Für die Verjährung bei Ansprüchen aus einer fehlerhaften, ärztlichen Behandlung gelten jedoch andere Maßstäbe, nämlich der Zeitpunkt der Kenntnis aller behandlungsrelevanten Zusammenhänge. Damit beginnt die Verjährung meist erst mit der Vorlage eines positiven Sachverständigengutachtens, in dem ein Behandlungsfehler bejaht wird.

 

Fazit

Zusammenfassend lässt sich also sagen, dass die Höhe eines Schmerzensgeldanspruchs von den Besonderheiten des konkreten Falles abhängig ist. Zwar kann ein noch so hohes Schmerzensgeld eine gesundheitliche Beeinträchtigung nicht mehr rückgängig machen, doch gerade deswegen sollte der Geschädigte wenigstens finanziell sorglos sein können.  Die Höhe der von den Gerichten zugesprochenen Schmerzensgeldern steigt zudem zunehmend an.

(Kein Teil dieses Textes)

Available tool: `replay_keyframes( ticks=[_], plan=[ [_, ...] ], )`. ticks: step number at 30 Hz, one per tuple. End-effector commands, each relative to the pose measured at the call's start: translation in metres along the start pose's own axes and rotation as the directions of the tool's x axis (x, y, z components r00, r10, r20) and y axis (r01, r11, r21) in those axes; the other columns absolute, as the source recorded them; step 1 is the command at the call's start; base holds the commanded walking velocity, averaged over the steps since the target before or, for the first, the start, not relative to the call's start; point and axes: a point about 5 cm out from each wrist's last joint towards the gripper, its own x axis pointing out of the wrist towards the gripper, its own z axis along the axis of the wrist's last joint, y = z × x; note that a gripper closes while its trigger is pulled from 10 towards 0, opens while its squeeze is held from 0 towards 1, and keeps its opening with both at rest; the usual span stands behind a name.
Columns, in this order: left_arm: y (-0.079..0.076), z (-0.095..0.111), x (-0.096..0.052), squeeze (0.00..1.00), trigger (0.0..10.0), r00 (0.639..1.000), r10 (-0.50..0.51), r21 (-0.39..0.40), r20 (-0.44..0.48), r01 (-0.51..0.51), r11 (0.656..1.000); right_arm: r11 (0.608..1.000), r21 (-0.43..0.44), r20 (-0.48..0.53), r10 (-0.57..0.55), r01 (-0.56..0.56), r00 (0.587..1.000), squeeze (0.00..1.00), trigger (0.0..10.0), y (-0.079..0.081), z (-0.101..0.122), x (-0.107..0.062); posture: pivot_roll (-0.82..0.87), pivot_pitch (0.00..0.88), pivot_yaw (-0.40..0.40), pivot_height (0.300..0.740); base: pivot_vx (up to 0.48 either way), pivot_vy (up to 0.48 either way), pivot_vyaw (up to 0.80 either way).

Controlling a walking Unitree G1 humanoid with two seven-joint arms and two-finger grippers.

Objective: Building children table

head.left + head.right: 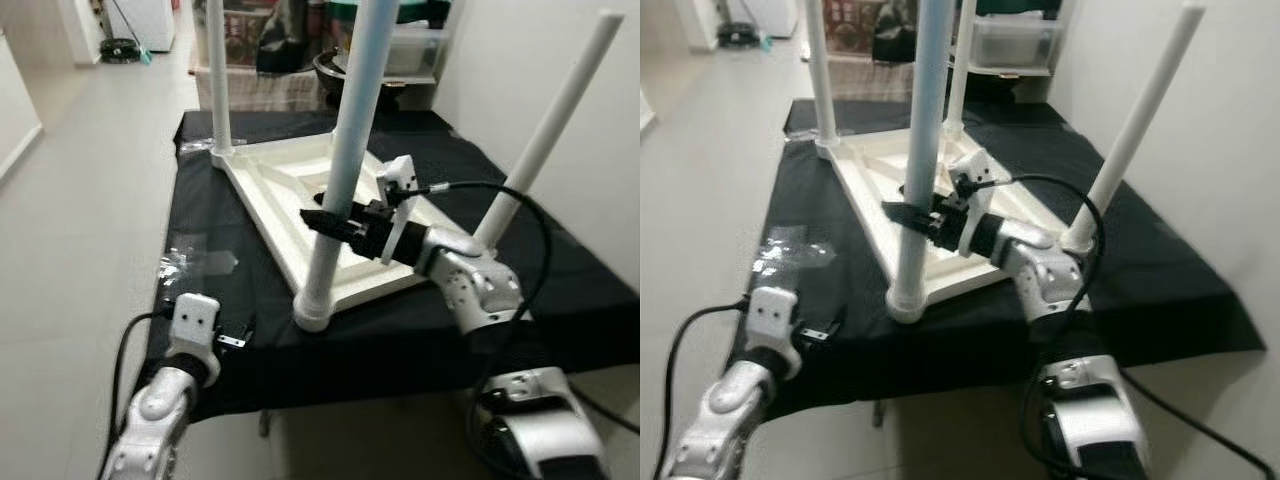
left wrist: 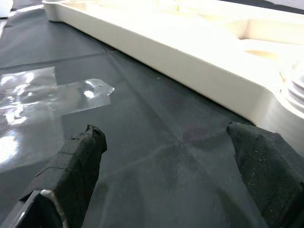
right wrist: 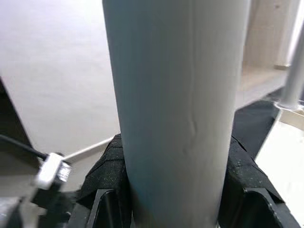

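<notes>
right gripper (image 1: 322, 222) clamped on nearest table leg (image 1: 345, 170) of upturned white tabletop (image 1: 290, 190); left gripper (image 2: 166, 175) spread apart over black cloth (image 1: 200, 230), near plastic bag (image 2: 42, 95).

You get even, soft indoor light in both eye views. Plastic wrap (image 2: 52, 95) beside the tabletop (image 2: 199, 52) throws glare. Tabletop looks overexposed. Nearest leg (image 3: 175, 109) fills close range, soft-focused. Black cloth (image 1: 400, 330) reads dark.

White table (image 1: 300, 200) — black cloth (image 1: 560, 270)
</notes>
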Motion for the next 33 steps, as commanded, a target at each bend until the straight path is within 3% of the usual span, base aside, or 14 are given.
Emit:
replay_keyframes(
  ticks=[1, 5, 8, 9, 11, 16, 17, 18, 20, 21, 23, 26, 27, 33],
  plan=[
    [0.0, -0.003, -0.001, 0.0, 10.0, 1.0, 0.0, 0.007, -0.011, 0.001, 1.0, 0.994, 0.067, 0.028, 0.081, -0.083, 0.996, 0.0, 0.0, 0.012, -0.01, 0.014, 0.05, 0.0, -0.152, 0.74, 0.0, 0.0, 0.0],
    [0.002, -0.004, -0.004, 0.0, 10.0, 1.0, 0.006, 0.011, -0.012, -0.006, 1.0, 0.95, 0.029, -0.194, -0.3, 0.311, 0.934, 0.0, 0.0, 0.003, -0.046, 0.027, 0.06, 0.0, -0.159, 0.74, 0.0, 0.0, 0.0],
    [0.004, -0.004, -0.005, 0.0, 10.0, 1.0, 0.013, 0.013, -0.014, -0.013, 1.0, 0.723, -0.129, -0.331, -0.676, 0.679, 0.658, 0.0, 0.0, -0.017, -0.076, 0.008, 0.05, 0.0, -0.156, 0.74, 0.0, 0.0, 0.0],
    [0.004, -0.004, -0.005, 0.0, 10.0, 1.0, 0.013, 0.013, -0.014, -0.013, 1.0, 0.723, -0.129, -0.331, -0.676, 0.679, 0.658, 0.0, 0.0, -0.017, -0.076, 0.008, 0.05, 0.0, -0.156, 0.74, 0.0, 0.0, 0.0],
    [0.002, -0.005, -0.005, 0.0, 10.0, 1.0, 0.01, 0.011, -0.015, -0.01, 1.0, 0.43, -0.168, -0.4, -0.852, 0.887, 0.337, 0.0, 0.0, -0.03, -0.106, -0.038, 0.04, 0.0, -0.152, 0.74, 0.0, 0.0, 0.0],
    [0.0, -0.004, -0.003, 0.0, 10.0, 1.0, 0.008, 0.01, -0.012, -0.008, 1.0, 0.252, -0.233, -0.42, -0.897, 0.939, 0.136, 0.0, 0.0, -0.03, -0.122, -0.068, 0.04, 0.0, -0.154, 0.74, 0.0, 0.0, 0.0],
    [0.001, -0.004, -0.002, 0.0, 10.0, 1.0, 0.011, 0.009, -0.01, -0.011, 1.0, 0.235, -0.219, -0.428, -0.895, 0.947, 0.123, 0.0, 6.2, -0.027, -0.122, -0.07, 0.04, 0.0, -0.152, 0.74, 0.0, 0.0, 0.0],
    [0.001, -0.004, -0.002, 0.0, 10.0, 1.0, 0.013, 0.008, -0.011, -0.013, 1.0, 0.275, -0.165, -0.417, -0.89, 0.947, 0.186, 0.0, 10.0, -0.025, -0.114, -0.063, 0.03, 0.0, -0.147, 0.74, 0.0, 0.0, 0.0],
    [0.002, -0.004, -0.002, 0.0, 10.0, 1.0, 0.014, 0.008, -0.012, -0.014, 1.0, 0.306, -0.125, -0.407, -0.883, 0.944, 0.233, 0.0, 10.0, -0.024, -0.109, -0.058, 0.03, 0.0, -0.147, 0.74, 0.0, 0.0, 0.0],
    [0.001, -0.005, -0.003, 0.0, 10.0, 1.0, 0.011, 0.007, -0.015, -0.011, 1.0, 0.359, -0.042, -0.317, -0.89, 0.932, 0.329, 1.0, 10.0, -0.026, -0.09, -0.05, 0.03, 0.0, -0.142, 0.74, 0.0, 0.0, 0.0],
    [0.0, -0.006, -0.003, 0.0, 10.0, 1.0, 0.005, 0.005, -0.017, -0.005, 1.0, 0.519, 0.134, -0.19, -0.822, 0.844, 0.536, 1.0, 10.0, -0.027, -0.059, -0.031, 0.03, 0.0, -0.143, 0.74, 0.0, 0.0, 0.0],
    [0.0, -0.006, -0.003, 0.0, 10.0, 1.0, 0.003, 0.004, -0.016, -0.003, 1.0, 0.649, 0.174, -0.1, -0.736, 0.74, 0.669, 1.0, 10.0, -0.027, -0.039, -0.021, 0.03, 0.0, -0.142, 0.74, 0.0, 0.0, 0.0],
    [0.0, -0.005, -0.002, 0.0, 10.0, 1.0, 0.003, 0.005, -0.016, -0.003, 1.0, 0.762, 0.18, -0.009, -0.63, 0.621, 0.776, 0.0, 10.0, -0.024, -0.019, -0.014, 0.03, 0.0, -0.141, 0.74, 0.0, 0.0, 0.0],
    [0.0, -0.004, 0.0, 0.0, 10.0, 1.0, -0.003, 0.006, -0.009, 0.003, 1.0, 0.989, 0.043, 0.152, -0.145, 0.14, 0.978, 0.0, 10.0, -0.007, 0.029, -0.013, 0.03, 0.0, -0.144, 0.74, 0.0, 0.0, 0.0]
  ],
)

Damit also eine höchstmögliche Summe erzielt werden kann, sollte ein fachkundiger Rechtsanwalt zur Hilfe gezogen werden, welcher die erheblichen Bemessungsgrundlagen gegenüber dem Gericht und den Versicherern der Gegenseite detailliert und sorgfältig darlegt sowie mit der notwendigen Durchsetzungskraft vertritt.